List every line below containing "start".

**DATA FOR THIS EXERCISE:**
┏━━
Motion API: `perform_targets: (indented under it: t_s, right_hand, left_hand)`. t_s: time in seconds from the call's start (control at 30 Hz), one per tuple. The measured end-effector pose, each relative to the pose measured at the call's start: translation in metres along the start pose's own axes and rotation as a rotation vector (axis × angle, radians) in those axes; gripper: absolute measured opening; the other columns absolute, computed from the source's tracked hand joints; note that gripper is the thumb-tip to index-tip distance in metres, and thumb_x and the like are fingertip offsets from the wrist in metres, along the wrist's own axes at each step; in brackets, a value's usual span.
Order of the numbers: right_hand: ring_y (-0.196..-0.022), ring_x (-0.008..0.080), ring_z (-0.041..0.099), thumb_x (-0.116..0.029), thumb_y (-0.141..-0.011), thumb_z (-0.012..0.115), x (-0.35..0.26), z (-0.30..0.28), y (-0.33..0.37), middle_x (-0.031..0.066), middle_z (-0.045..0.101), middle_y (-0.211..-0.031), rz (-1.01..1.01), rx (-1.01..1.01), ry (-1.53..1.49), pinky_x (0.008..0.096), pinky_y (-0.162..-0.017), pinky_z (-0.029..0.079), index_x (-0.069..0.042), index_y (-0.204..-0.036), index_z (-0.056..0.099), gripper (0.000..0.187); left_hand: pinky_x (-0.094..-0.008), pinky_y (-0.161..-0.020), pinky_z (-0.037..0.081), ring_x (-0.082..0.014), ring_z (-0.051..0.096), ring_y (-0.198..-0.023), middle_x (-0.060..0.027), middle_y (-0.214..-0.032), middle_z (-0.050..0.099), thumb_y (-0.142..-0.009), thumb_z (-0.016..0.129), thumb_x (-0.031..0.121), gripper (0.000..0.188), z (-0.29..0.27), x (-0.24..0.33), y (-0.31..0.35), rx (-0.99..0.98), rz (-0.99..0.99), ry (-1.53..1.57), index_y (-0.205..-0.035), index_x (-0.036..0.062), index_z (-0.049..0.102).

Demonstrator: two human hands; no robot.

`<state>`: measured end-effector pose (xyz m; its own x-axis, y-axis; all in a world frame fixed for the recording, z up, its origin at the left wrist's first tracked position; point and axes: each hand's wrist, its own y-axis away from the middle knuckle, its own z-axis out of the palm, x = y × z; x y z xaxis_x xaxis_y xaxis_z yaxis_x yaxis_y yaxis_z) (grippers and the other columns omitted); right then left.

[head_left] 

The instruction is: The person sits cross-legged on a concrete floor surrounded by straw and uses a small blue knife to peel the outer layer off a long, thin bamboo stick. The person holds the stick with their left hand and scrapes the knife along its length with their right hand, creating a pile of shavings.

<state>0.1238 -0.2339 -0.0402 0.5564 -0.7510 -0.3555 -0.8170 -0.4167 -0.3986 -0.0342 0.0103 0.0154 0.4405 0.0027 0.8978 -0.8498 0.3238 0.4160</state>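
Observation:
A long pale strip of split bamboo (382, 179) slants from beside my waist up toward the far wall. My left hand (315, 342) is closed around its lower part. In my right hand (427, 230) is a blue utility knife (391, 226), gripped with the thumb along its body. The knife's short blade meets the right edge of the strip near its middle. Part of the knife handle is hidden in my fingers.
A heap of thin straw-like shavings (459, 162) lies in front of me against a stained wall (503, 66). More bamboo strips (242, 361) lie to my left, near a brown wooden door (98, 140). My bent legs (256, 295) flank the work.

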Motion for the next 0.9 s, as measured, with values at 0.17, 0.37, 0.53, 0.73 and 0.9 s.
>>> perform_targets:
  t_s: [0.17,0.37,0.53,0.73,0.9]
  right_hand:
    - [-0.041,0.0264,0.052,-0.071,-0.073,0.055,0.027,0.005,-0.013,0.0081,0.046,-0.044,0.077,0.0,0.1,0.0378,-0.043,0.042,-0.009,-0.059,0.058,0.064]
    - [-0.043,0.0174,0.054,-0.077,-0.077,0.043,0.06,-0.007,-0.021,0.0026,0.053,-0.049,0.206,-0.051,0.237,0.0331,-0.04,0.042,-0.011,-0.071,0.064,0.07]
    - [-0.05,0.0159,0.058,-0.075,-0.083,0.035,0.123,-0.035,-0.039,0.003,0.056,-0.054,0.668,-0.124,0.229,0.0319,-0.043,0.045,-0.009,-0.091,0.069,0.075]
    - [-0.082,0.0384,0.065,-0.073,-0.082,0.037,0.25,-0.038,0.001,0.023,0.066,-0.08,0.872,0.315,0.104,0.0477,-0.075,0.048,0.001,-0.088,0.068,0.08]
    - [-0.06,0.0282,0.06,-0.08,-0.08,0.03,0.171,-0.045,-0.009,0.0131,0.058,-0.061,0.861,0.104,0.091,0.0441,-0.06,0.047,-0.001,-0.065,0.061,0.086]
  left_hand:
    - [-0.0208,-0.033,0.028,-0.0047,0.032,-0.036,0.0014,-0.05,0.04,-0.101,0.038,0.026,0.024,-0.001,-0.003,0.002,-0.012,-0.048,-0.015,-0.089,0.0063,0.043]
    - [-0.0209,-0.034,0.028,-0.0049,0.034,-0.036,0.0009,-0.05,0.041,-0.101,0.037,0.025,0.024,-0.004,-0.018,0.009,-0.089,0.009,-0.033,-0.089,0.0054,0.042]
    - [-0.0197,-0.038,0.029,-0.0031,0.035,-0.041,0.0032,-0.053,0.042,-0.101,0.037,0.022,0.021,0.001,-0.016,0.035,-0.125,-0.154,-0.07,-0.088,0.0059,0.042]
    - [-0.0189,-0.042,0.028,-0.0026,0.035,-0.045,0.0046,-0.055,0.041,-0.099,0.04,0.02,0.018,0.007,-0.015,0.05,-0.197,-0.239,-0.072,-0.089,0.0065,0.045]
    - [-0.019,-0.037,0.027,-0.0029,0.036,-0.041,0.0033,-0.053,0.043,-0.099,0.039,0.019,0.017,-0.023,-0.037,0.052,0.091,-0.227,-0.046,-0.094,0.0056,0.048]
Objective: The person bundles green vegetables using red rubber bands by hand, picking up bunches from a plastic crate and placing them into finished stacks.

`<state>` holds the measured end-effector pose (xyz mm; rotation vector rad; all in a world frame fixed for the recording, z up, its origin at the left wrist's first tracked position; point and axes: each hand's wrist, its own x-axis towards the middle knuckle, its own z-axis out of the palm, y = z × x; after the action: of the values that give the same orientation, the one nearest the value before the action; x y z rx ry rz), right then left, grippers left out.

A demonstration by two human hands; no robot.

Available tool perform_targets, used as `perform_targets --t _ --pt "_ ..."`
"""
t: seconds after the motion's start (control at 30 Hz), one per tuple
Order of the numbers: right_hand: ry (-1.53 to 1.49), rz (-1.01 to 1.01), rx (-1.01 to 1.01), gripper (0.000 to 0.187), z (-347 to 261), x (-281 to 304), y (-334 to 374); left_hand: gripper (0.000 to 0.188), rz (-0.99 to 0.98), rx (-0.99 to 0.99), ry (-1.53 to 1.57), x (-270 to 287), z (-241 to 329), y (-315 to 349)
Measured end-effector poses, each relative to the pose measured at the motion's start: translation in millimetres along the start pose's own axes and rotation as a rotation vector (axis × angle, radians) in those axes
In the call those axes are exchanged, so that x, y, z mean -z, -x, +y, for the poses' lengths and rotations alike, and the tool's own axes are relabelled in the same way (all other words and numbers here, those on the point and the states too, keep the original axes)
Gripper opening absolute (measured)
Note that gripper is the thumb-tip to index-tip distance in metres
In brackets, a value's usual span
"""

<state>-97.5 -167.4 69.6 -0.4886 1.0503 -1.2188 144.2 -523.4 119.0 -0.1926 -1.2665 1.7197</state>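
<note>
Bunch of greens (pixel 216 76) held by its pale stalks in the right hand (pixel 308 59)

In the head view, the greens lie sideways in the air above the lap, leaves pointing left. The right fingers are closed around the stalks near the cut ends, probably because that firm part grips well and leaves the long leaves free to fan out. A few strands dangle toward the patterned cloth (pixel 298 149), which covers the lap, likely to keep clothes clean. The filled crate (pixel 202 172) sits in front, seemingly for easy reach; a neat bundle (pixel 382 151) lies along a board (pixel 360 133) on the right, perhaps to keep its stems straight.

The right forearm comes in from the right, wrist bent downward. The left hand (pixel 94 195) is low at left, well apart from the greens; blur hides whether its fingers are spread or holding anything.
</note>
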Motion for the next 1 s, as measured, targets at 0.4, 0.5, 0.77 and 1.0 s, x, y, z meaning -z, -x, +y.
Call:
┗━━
**EXERCISE RESPONSE:**
Motion API: `perform_targets: (indented under it: t_s, right_hand, left_hand)`. t_s: time in seconds from the call's start (control at 30 Hz), one per tuple. The measured end-effector pose, each relative to the pose measured at the call's start: translation in metres along the start pose's own axes and rotation as a rotation vector (axis × angle, radians) in those axes; gripper: absolute measured opening; the other columns absolute, computed from the source's tracked hand joints; note that gripper is the thumb-tip to index-tip distance in metres, and thumb_x and the like are fingertip offsets from the wrist in metres, along the wrist's own axes at each step; in brackets, a value's usual span.
t: seconds after the motion's start (control at 30 Hz), one per tuple
Measured end-effector poses, each relative to the pose measured at the motion's start: translation in millimetres along the start pose's own axes and rotation as a rotation vector (axis × angle, radians) in those axes

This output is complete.